Three things I didn't know:
  • [Like Betty Boop] clues OX-EYED. She has eyes like an ox?
  • NOUS, or "us," completes [___-memes: French "ourselves"]. The [Spanish pronoun] is ELLO.
  • LACEY is the name of [Henry Ford biographer Robert].
Two bits of standard old crosswordese are here. An ARIL is a [Seed protector]; one aril you may recognize is the little juicy ruby surrounding each pomegranate seed. The STOA [often bordered an agora].

Dan Stark's Newsday "Saturday Stumper" was the day's hardest themeless for me. (PDF solution here.) Favorite clues and answers:
  • [Pumapard's parent] must be a puma or a leopard, right? Somehow, it's a COUGAR.
  • KUNG-FU looks great sitting atop the grid. It's clued as a [Fluid-movement skill]. I have no kung-fu skills, but my Google-fu is not too shabby.
  • ELI ([Samuel Morse, circa 1808]) isn't a favorite answer, but that reminds me—constructors and editors, you can quit using the ABC series Eli Stone in clues for ELI now because the show's being cancelled after the episodes in the can have been aired.
  • The verb SHRIMPS is clued [Works on a boat, perhaps].
  • ROMAINE is a [Healthful food for goldfish]? I had no idea.
  • [Plants, for instance] are a KINGDOM.
  • Barbara [Boxer's title] is SENATOR.
  • An [Anomalous rise] is a BLIP on the graph.
Lynn Lempel's CrosSynergy crossword, "Le Puzzle," adds -LE to the end of four phrases that end with a CK to transform those phrases into something different. The results sound zingy:
  • Writer Pearl Buck becomes PEARL BUCKLE, a [Fancy fastener?].

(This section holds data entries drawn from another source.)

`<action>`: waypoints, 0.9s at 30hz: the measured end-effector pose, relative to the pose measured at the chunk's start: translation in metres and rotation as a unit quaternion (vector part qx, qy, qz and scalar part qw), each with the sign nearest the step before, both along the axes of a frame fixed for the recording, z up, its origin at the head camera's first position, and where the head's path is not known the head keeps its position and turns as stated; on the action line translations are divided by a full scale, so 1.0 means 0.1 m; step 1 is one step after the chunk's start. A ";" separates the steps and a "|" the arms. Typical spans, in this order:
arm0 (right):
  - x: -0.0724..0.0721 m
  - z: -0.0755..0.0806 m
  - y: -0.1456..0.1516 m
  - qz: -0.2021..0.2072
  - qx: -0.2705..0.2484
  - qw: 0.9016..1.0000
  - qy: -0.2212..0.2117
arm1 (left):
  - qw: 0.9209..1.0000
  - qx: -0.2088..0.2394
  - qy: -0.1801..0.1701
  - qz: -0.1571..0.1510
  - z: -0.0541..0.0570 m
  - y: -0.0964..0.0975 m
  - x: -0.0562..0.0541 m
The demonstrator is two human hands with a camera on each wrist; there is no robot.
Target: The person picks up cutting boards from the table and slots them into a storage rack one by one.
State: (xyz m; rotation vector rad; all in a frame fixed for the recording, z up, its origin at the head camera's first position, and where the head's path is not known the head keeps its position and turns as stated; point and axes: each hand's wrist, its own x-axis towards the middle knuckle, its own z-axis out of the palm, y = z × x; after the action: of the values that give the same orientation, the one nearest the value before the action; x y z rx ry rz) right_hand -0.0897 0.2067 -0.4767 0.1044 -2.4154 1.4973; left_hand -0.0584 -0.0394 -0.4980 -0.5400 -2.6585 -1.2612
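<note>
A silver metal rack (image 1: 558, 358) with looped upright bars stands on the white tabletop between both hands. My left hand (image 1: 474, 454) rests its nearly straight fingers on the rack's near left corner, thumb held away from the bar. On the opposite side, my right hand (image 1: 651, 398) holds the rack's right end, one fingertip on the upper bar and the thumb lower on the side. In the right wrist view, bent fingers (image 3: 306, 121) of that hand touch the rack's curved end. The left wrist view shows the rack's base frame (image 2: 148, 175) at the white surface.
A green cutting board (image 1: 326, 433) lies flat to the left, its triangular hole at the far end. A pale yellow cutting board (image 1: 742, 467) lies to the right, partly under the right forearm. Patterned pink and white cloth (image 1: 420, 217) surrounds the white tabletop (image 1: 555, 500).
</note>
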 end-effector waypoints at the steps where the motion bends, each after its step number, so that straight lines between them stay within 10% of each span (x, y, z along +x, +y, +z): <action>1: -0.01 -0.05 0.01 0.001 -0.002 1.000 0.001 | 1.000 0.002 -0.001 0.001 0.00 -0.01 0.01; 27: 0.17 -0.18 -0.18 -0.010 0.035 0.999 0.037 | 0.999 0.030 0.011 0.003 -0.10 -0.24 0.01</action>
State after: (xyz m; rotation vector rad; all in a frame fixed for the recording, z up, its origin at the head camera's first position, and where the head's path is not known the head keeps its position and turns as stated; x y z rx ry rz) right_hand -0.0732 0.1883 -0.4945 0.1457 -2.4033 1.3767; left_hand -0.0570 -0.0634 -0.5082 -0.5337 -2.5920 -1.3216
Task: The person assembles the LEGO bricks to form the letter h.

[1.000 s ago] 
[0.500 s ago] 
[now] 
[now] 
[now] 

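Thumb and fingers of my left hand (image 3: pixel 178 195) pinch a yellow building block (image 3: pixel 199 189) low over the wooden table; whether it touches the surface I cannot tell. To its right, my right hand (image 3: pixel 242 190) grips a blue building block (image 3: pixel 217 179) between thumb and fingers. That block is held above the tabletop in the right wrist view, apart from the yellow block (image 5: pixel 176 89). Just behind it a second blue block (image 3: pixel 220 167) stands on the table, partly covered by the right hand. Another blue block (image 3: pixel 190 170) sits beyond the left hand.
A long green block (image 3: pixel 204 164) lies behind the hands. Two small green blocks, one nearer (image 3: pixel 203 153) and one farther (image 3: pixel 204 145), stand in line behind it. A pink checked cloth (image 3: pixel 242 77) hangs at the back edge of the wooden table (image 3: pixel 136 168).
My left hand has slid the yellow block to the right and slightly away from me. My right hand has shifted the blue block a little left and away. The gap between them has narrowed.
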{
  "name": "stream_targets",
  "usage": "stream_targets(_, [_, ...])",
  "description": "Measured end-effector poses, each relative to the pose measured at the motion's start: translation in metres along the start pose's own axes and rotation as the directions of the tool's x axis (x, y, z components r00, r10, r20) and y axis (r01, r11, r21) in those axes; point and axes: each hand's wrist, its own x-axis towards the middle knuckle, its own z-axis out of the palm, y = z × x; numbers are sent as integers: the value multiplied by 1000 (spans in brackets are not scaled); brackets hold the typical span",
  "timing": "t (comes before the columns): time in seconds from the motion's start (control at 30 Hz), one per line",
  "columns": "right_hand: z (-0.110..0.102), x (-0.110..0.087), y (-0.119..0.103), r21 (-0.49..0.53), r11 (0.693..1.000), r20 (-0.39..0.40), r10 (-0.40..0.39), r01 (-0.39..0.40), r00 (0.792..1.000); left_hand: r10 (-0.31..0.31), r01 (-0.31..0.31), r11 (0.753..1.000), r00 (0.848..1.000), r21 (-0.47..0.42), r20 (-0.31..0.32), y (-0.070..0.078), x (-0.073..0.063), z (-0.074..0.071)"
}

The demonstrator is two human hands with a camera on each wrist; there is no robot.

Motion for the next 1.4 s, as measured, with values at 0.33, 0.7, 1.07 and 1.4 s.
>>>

  • A dirty trick turns into DIRTY TRICKLE, a [Slow leak of yucky liquid?].
  • Radio Shack feeds RADIO SHACKLE, a [Drastic means of restraining a shock jock?].
  • A league draft pick gives us the [NBA wannabe's predicament?], a DRAFT PICKLE.
I'm fond of PTOLEMY, the [Ancient Greek astronomer with an Earth-centered theory] and a silent P, not at all fond of NO PARKING signs, though NO PARKING makes for an excellent bit of crossword fill.